Click here to view CSPI’s suggested legislation for a federal menu labeling bill, and here to see a version of DeLauro’s proposal. Aside from a few minor differences (the biggest being that CSPI would apply the mandate to all restaurants with 10 or more locations), the language is identical. CSPI’s model legislation has the same requirements for menus and menu boards, as does this draft of DeLauro’s bill. The “dear colleague” letter that suggests a lesser mandate on menu boards may indicate a slight softening of CSPI’s draconian proposal.

In addition to her legislation, DeLauro also lifted whole paragraphs from a CSPI memo for her “dear colleague” letter. Click here for DeLauro’s letter, and here for CSPI’s memo.

As we’ve pointed out before, CSPI’s interest in menu labeling isn’t simply to provide consumers with more information. For these litigious food scolds, labeling will facilitate their efforts to encourage lawsuits against restaurants. CSPI is just salivating over the chance to “expose” menu items as “mislabeled” — inviting lawsuits from the band of greedy trial lawyers now targeting food companies. If you think that’s impossible, check out what happened when the CSPI sleuths “revealed” that a “100 percent fruit” spread was not 100% strawberries (while actually being 100% fruit).

Lawsuits are far from the only problem with the DeLauro/CSPI legislation. For example, it includes no exemption for daily specials. And it makes no effort to address questions like how to label a salad when most of the calories come from the kind of dressing you choose.

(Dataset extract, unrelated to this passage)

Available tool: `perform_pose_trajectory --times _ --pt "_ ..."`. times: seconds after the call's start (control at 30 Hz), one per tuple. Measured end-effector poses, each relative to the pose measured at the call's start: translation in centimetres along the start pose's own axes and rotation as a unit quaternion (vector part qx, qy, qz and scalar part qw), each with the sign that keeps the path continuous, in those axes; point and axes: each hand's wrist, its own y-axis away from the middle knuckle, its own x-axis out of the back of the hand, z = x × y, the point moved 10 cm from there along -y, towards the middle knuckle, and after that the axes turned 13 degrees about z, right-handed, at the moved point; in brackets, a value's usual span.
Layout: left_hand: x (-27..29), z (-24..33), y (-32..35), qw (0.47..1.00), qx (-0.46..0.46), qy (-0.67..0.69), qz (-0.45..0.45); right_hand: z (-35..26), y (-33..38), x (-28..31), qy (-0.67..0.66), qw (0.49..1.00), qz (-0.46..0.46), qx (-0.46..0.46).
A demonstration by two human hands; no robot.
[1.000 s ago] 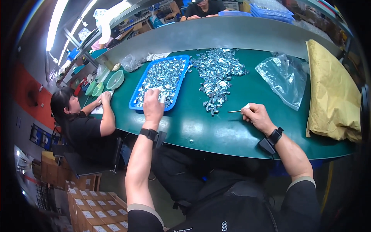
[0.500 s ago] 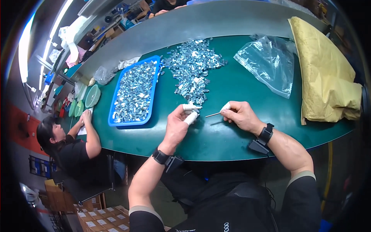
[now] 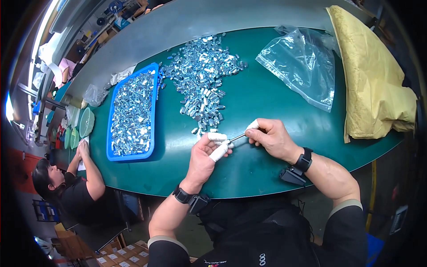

Even if these devil-in-the-details problems were magically to disappear, restaurants — and therefore consumers — would have to spend a great deal of money complying with CSPI-style menu labeling legislation. But never fear. Congresswoman DeLauro tells The Washington Times that the cost “won’t be too prohibitive.” Well, that’s a relief. At least the extra expense will only be slightly prohibitive.